= Richard Killen =

Australian politician

Richard Weir Killen (26 January 1930 – 28 May 2012) was an Australian politician. He was a National Party member of the New South Wales Legislative Council from 1981 to 1991.

Born in Homebush, New South Wales, he was educated at Blackfriars Correspondence School (1934-42) and Sydney Grammar School (1942-46), receiving his Intermediate and leaving certificates. In 1946 he became a jackeroo in New South Wales and Queensland, and in 1948 joined the Country Party. In 1954, he married Lesley Cameron, with whom he had two children.

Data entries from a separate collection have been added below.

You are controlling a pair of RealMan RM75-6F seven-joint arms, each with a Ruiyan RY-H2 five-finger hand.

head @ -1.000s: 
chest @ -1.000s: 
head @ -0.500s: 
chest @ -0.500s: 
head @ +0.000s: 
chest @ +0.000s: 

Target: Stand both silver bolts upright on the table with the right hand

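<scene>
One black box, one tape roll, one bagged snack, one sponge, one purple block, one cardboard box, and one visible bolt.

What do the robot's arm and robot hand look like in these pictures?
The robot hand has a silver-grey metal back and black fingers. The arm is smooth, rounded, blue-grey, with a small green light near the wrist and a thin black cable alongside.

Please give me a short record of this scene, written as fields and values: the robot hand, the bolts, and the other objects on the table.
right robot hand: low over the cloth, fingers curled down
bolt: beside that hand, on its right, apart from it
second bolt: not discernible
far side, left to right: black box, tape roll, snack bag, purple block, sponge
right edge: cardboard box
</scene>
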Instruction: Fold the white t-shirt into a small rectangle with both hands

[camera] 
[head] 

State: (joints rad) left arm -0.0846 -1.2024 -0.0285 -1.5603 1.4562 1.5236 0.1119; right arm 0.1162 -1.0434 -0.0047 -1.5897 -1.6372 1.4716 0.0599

He also was briefly the manager of "Mollee", a property near Narrabri and Tambar Springs, before managing "Papanui" at Merriwa from 1954 to 1958. He became secretary of the Tambar Springs Branch of the Country Party in 1955 and chairman in 1962, and was also secretary (1961-63) and chairman (1963-68) of the Upper Hunter State Electoral Council and chairman (1968-72) of the Burrendong State Electoral Council. He was secretary and then chairman of the party's Merriwa Branch 1965-77 and sat on the New South Wales Central Executive 1965-83, including a period as chairman 1978-83. He was the Australian vice-president of the party from 1978 to 1983.

In 1981, Killen was elected to the New South Wales Legislative Council as a National Party member. He served until 1991.